What the task requires
In the listing below, locate the line containing "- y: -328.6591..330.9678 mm" and the line containing "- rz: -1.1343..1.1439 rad". Output both of them and every line between, exactly as written, and nothing more.
[Opening Data shown section]
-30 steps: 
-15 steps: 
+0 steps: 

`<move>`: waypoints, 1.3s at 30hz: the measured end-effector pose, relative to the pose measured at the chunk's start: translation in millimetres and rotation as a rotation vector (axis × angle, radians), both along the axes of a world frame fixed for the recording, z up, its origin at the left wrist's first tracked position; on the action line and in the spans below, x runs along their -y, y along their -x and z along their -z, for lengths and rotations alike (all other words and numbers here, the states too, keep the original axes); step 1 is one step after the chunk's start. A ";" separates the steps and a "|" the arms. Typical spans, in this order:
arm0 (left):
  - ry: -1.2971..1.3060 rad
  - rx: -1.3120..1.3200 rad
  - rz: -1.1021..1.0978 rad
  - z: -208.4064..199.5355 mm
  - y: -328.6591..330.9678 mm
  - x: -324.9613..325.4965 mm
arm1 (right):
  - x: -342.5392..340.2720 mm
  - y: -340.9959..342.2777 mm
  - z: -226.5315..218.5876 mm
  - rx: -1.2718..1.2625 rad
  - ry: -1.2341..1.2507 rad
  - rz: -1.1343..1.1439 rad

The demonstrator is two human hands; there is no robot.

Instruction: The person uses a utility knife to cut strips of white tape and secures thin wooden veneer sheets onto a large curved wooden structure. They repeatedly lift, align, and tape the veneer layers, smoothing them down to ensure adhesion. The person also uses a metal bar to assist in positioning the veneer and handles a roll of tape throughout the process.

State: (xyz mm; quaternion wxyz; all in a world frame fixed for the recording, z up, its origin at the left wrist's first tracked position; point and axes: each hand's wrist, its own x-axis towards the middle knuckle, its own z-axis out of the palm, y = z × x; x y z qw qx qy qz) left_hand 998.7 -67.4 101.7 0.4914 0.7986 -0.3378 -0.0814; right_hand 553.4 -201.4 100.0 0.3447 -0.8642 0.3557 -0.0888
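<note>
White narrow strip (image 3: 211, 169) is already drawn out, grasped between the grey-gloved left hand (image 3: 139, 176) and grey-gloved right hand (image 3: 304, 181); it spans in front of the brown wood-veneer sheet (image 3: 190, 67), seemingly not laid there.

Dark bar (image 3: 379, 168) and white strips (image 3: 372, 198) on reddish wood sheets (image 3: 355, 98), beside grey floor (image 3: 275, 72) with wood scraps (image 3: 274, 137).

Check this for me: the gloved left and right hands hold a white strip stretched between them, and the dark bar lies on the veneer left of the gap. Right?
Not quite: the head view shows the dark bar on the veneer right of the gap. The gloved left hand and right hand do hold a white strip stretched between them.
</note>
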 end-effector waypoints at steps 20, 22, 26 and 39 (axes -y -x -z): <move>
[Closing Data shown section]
Your response
  - y: -328.6591..330.9678 mm
  - x: -324.9613..325.4965 mm
arm1 (right):
  - x: -342.5392..340.2720 mm
  - y: -340.9959..342.2777 mm
  - z: -226.5315..218.5876 mm
  - rx: -1.2718..1.2625 rad
  - ry: -1.2341..1.2507 rad
  - rz: -1.1343..1.1439 rad

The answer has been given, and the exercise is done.